Fund Firms Aim to Reassure During War
Mar. 26, 2003
NEW YORK (AP) _ As the war rages in Iraq, mutual fund companies are using various tactics to reassure investors their money is safe where it is.
Through messages on their Web site or discussions with phone representatives, many big fund companies are emphasizing their readiness to protect investor money, while warning of the danger of panicky behaviors, such as a rush into money market funds. Some companies rely on historical data to make their point, while others resort to patriotic language to appeal to investors.
T. Rowe Price Group Inc., for example, believes in providing a lot of information to investors and displays on the top of its Web site several war-related articles packed with data.
``Investors often make emotional decisions, which turn out to be financially disastrous,'' says Brian Sullam, the Baltimore company's Web editor for retail marketing. ``We can at least give them solid information on which to make decisions.''
T. Rowe began presenting its war package this month with a detailed analysis on how the stock market behaved before, during and after several wars in the past, starting with World War II.
What was the conclusion? Doubts and uncertainty often cause the market to underperform during the period leading up to a war, but a short conflict with a positive resolution leads to a quick rebound. A longer war, however, can hurt through the erosion of consumer and business spending, increased inflation and government deficits, and a decline in economic output.
The T. Rowe site also has question-and-answer sessions with fund managers discussing how the war in Iraq will affect different types of investments, such as stocks, bonds and international equities.
Fidelity Investments, meanwhile, tries to reassure investors by stressing the company's long experience in managing investors' assets through different market and political environments.
``No one can predict the course of events in Iraq, or how financial markets might respond,'' Robert Reynolds, Fidelity vice chairman, said in a letter to investors posted on the company's Web site. ``What we do know is that we are well-prepared and working hard on your behalf.''
The Boston fund giant's Web site also includes an article quoting independent planners discussing issues such as the ``risk of being too conservative'' and the importance of continuing to make contributions to retirement plans.
Yet, others try to reach the heart of investors with patriotic language. In a message on the company's Web site, John Murphy, chairman, president and chief executive of OppenheimerFunds Inc. of New York, wrote: ``At OppenheimerFunds, we believe in America _ in the strength of our people and our institutions and in their ability to endure and prosper.''
Of course, fund companies have their own interests in telling investors to keep their cool because they want investors to stay invested in their funds.
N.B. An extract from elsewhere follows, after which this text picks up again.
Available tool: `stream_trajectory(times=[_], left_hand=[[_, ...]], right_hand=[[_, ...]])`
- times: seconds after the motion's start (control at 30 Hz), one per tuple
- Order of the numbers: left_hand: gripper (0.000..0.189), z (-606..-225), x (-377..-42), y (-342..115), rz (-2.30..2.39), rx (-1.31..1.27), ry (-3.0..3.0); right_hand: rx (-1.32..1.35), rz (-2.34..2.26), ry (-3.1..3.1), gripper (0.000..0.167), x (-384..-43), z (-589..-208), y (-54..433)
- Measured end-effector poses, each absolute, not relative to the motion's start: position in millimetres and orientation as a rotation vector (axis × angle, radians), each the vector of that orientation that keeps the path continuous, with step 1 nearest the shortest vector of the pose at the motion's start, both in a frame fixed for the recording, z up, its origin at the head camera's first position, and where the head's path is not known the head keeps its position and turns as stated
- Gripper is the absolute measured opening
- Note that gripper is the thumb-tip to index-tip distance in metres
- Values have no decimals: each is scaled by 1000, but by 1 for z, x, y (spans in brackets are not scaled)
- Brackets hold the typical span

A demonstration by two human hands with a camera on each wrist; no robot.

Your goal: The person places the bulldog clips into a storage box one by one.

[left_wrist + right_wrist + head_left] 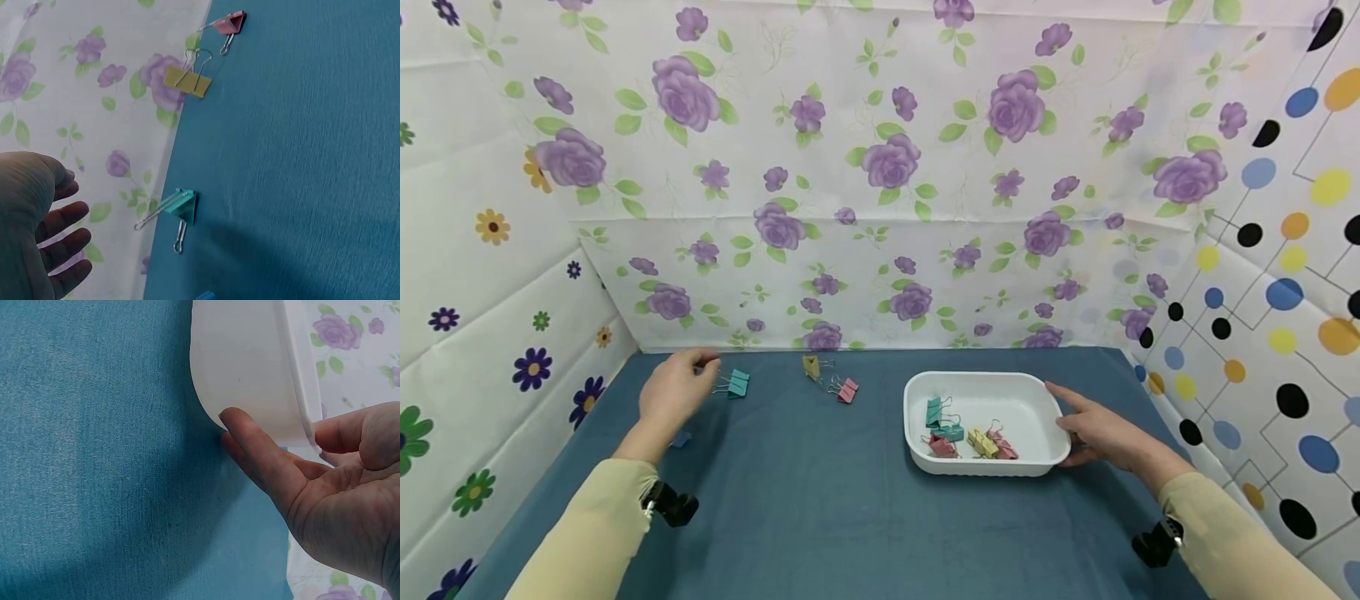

Even a shift of funds from equity to investment products perceived as safer, such as fixed-income and money market funds, usually isn't desirable within a company because such funds bring in lower fees.
Burton Greenwald, a Philadelphia fund industry consultant, said these encouraging messages from fund companies could have a hollow ring, particularly if they come from fund companies that cheered on investors during the technology boom, oblivious to the concept of asset allocation or long-term planning.
``I don't think the funds can deliver a message that have much credibility unless they have had a consistent history of communicating with their shareowners in a frank and credible way,'' he said.
While the Internet and phone representatives appear to be the most prevalent ways to convey these messages, some companies are using additional methods.
Strong Capital Management Inc. of Menomonee Falls, Wis., hosted two investor conference calls in mid-March where Jay Mueller, economist and head of fixed income, discussed the war's effect on the economy and markets.
At Vanguard Group, chairman John Brennan has been busy over the past several days making television appearances and answering investor calls at a call center. His message is to stick to long-term investment plans and not to succumb to emotion and irrationality.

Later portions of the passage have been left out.